Unfortunately, “just” throwing a random profiler at neard does not work for many reasons. Valgrind for example is introducing enough slowdown to significantly alter the behaviour of the run, not to mention that to run it successfully and without crashing it will be necessary to comment out neard’s use of jemalloc for yet another substantial slowdown.

So far the only took that worked out well out of the box was bytehound. Using it is quite straightforward, but needs Linux, and ability to execute privileged commands.

First, checkout and build the profiler (you will need to have nodejs yarn thing available as well):

$ git clone git@github.com:koute/bytehound.git
$ cargo build --release -p bytehound-preload
$ cargo build --release -p bytehound-cli

You will also need a build of your neard, once you have that, give it some ambient cabapilities necessary for profiling:

$ sudo sysctl kernel.perf_event_paranoid=0
$ sudo setcap 'CAP_SYS_ADMIN+ep' /path/to/neard
$ sudo setcap 'CAP_SYS_ADMIN+ep' /path/to/libbytehound.so

And finally run the program with the profiler enabled (in this case neard run command is used):

$ /lib64/ld-linux-x86-64.so.2 --preload /path/to/libbytehound.so /path/to/neard run

Viewing the profile

Do note that you will need about twice the amount of RAM as the size of the input file in order to load it successfully.

Once enough profiling data has been gathered, terminate the program. Use the bytehound CLI tool to operate on the profile. I recommend bytehound server over directly converting to e.g. heaptrack format using other subcommands as each invocation will read and parse the profile data from scratch. This process can take quite some time. server parses the inputs once and makes conversions and other introspection available as interactive steps.

You can use server interface to inspect the profile in one of the few ways, download a flamegraph or a heaptrack file.
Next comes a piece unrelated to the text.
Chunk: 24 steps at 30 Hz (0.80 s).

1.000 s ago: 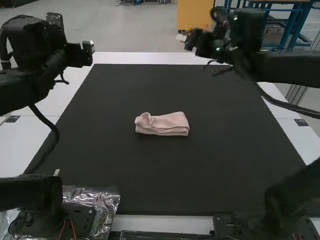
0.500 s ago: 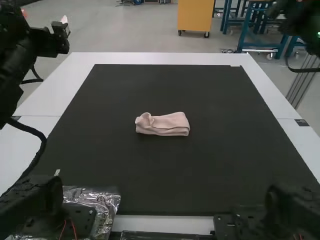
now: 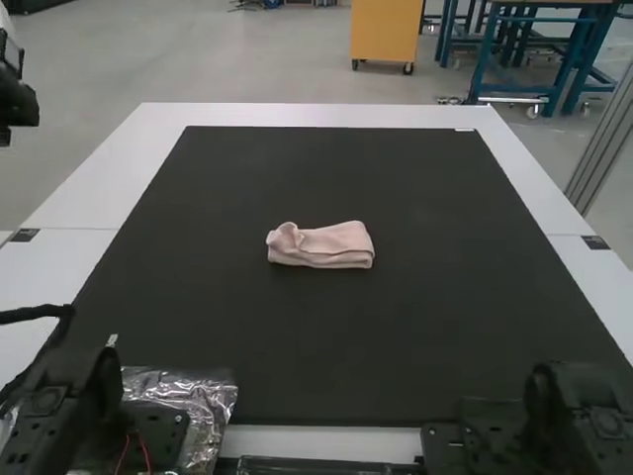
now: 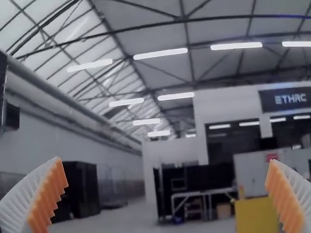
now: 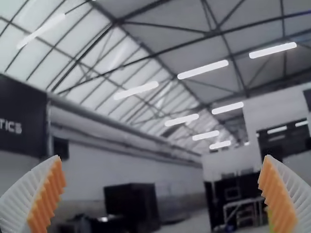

Heaptrack in particular provides some interesting additional visualizations and has an ability to show memory use over time from different allocation sources.

I personally found it a bit troublesome to figure out how to open the heaptrack file from the GUI. However, heaptrack myexportedfile worked perfectly. I recommend opening the file exactly this way.

Troubleshooting

No output file

  1. Set a higher profiler logging level. Verify that the profiler gets loaded at all. If you're not seeing any log messages, then something about your working environment is preventing the loader from including the profiler library.
  2. Try specifying an exact output file with e.g. environment variables that the profiler reads.

Crashes

If the profiled neard crashes in your tests, there are a couple things you can try to get past it. First, makes sure your binary has the necessary ambient capabilities (setcap command above needs to be executed every time binary is replaced!)

Another thing to try is disabling jemalloc. Comment out this code in neard/src/main.rs:

#![allow(unused)]
fn main() {
#[global_allocator]
static ALLOC: tikv_jemallocator::Jemalloc = tikv_jemallocator::Jemalloc;
}

The other thing you can try is different profilers, different versions of the profilers or different options made available (in particular disabling the shadow stack in bytehound), although I don't have specific recommendations here.

We don't know what exactly it is about neard that leads to it crashing under the profiler as easily as it does. I have seen valgrind reporting that we have libraries that are deallocating with a wrong size class, so that might be the reason? Do definitely look into this if you have time.